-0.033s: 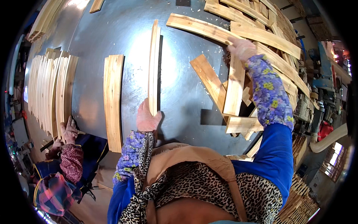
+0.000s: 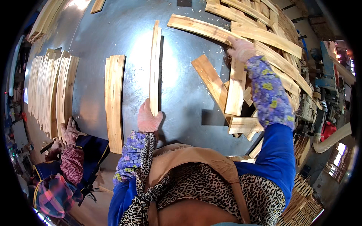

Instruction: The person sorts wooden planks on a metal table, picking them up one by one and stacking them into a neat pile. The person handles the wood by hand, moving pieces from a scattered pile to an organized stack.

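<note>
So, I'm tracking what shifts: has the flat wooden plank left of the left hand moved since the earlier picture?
No: the flat wooden plank shows no shift in any direction against the shiny grey tabletop beneath it.

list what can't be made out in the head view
All in the head view:
Left hand's palm, at the strip: hidden by the hand's back.
Whether the right hand grips the board: the hand covers the contact.
Lower part of the pile: hidden by upper boards and the right sleeve.
Far board: its end is cut off by the top edge.
</note>
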`<action>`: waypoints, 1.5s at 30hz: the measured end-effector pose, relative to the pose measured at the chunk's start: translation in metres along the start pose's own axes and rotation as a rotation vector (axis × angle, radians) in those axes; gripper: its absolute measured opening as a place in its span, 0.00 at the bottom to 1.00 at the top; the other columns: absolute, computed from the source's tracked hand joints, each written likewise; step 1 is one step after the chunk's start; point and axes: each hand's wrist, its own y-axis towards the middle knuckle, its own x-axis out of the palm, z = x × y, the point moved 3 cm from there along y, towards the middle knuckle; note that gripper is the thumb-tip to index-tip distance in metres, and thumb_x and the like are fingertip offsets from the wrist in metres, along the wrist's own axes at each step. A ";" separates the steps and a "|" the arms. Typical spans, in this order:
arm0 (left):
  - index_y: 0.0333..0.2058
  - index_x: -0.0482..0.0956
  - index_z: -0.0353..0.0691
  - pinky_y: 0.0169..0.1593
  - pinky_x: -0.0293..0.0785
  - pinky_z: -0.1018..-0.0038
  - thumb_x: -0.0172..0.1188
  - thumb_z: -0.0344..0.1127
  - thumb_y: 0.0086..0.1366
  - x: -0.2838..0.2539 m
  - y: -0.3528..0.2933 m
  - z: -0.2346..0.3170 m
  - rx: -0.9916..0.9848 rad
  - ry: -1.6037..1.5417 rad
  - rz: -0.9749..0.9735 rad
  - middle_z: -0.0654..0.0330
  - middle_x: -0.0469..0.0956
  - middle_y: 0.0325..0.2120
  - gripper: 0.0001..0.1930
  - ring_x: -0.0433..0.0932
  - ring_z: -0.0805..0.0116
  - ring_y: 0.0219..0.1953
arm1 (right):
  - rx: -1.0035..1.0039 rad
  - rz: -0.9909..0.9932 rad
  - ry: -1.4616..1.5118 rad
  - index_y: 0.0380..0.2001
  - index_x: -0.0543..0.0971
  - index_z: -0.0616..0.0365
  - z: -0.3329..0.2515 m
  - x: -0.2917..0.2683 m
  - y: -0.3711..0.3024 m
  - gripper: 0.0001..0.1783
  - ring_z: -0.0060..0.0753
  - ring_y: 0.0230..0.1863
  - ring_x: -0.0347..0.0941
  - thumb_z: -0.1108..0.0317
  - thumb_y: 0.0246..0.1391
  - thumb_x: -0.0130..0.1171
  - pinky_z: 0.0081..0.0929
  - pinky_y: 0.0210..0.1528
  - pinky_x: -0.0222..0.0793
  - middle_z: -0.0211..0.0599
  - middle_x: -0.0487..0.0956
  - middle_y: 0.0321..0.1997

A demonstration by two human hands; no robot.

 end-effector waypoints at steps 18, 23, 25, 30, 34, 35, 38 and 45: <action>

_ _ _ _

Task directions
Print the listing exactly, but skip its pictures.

Written answer
-0.033s: 
+0.000s: 

Instruction: The person sorts wooden planks on a metal table, picking them up one by one and stacking them into a neat pile. The person handles the wood by hand, moving pieces from a scattered pile to an organized stack.

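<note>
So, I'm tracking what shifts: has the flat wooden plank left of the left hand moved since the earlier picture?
No: the flat wooden plank shows no shift in any direction against the shiny grey tabletop beneath it.

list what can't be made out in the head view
All in the head view:
Left hand's palm, at the strip: hidden by the hand's back.
Whether the right hand grips the board: the hand covers the contact.
Lower part of the pile: hidden by upper boards and the right sleeve.
Far board: its end is cut off by the top edge.
</note>
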`<action>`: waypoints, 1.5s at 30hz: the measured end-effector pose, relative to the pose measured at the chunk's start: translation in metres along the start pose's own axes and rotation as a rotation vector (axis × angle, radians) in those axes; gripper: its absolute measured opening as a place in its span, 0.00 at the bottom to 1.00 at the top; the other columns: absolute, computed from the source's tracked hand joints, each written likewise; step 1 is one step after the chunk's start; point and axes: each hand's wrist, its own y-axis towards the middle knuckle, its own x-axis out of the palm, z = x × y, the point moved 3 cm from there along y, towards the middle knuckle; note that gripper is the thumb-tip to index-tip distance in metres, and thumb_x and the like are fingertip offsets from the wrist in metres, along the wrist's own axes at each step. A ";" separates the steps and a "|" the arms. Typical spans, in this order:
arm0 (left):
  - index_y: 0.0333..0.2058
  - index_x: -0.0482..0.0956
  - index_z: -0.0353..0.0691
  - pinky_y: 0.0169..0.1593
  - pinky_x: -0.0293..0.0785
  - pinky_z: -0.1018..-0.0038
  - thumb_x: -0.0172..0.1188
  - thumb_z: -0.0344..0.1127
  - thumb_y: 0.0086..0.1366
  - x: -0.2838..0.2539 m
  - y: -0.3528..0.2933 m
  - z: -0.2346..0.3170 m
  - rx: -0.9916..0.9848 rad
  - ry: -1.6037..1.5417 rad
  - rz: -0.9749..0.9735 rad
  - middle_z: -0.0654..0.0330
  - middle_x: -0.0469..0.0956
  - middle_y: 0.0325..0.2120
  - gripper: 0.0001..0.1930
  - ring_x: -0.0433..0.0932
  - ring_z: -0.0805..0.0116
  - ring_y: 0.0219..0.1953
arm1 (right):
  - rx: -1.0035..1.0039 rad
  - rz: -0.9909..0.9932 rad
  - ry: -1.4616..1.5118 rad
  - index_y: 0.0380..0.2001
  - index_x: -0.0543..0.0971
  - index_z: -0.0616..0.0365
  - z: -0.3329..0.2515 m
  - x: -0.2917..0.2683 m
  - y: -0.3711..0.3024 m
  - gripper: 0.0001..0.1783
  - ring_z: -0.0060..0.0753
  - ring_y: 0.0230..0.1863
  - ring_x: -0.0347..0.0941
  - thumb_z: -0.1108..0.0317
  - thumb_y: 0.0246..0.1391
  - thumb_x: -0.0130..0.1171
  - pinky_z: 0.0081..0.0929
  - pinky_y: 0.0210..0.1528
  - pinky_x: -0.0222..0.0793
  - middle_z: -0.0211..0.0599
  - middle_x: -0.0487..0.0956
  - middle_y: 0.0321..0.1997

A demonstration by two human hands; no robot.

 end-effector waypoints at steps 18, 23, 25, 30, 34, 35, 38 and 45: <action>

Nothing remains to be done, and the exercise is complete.